For cases where everything after the . in the code column is anything besides .cd, I want the short column to take what’s in the short column + what is after the . in the code column and become something like thx.po, but in cases where there is a cd, I want it to become .cn. I want the output to look like this,
name short code category
thyrax thx.po thxar.po cat1
gha gh.cn gh.cd cat1
play pl.v pl.v cat1
xxdx xd.v xda.v cat1
......
I don’t know how to add a condition that IF the category is cat1 and the code after the . is .cd, make it into short + what’s after the . +cn.
I want the same condition for everything unless what is after the . to be copied, but if what is after the . is a .cn, I want it to be a .cd. What is the best way to do it?
I have gotten this code so far,
df['short'] = (df['short'].add("."+df['code'].str.split(".").str[-1]).where(df['category'].eq("cat1"),df['short']))
But I can’t figure out how to add the condition where if in the code column, what appears after the . is .cd and to have something different happen.
So basically my conditions are this,
firstly, category must be cat1,
then take what is in the short column and merge it with what is after the . in the code column.

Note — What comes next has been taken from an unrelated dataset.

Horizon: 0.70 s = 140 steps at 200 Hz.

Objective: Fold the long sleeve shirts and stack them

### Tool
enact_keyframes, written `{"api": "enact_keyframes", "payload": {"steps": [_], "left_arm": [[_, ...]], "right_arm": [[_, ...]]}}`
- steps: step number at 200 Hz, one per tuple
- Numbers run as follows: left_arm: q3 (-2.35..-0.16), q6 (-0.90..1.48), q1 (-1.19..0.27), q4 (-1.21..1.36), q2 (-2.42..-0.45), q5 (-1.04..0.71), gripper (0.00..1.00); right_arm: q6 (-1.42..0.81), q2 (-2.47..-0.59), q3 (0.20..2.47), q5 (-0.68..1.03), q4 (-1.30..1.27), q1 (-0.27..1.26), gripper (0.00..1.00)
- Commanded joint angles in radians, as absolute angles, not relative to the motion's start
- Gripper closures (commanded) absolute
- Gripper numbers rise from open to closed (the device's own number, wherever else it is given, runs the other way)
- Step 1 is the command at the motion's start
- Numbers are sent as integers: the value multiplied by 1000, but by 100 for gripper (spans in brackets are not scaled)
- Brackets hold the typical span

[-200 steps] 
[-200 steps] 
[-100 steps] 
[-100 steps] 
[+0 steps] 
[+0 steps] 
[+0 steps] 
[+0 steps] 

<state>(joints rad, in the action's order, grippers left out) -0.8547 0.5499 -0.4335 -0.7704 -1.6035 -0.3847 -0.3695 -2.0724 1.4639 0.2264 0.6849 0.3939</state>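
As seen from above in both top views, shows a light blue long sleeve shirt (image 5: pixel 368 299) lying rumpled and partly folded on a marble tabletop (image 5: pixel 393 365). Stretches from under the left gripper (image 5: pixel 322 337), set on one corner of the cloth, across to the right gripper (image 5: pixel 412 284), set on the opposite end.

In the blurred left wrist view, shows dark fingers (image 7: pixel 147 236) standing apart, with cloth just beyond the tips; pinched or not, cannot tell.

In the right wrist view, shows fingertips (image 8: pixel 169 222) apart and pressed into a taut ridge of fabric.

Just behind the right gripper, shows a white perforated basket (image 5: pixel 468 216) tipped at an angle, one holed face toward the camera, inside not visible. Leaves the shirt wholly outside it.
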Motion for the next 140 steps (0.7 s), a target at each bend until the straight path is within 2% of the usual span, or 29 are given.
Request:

If what is after the . in the code column is cd, make it into cn.
>Solution :
Try this:
df['short'] = df['short'].astype(str) + np.where(df['category'].eq('cat1'), df['code'].astype(str).str.extract('(\..+)')[0].replace('.cd', '.cn'), '')
Output:
>>> df
name short code category
0 thyrax thx.po thxar.po cat1
1 gha gh gh.cd cat2
2 gha gh.cn gh.cd cat1
3 play pl.v pl.v cat1
4 xxdx xd xda.v cat2
5 xxdx xd xda.v cat2
6 xxdx xd.v xda.v cat1
(I added some dummy rows in the above data to demonstrate that it works with the right category, cat1.)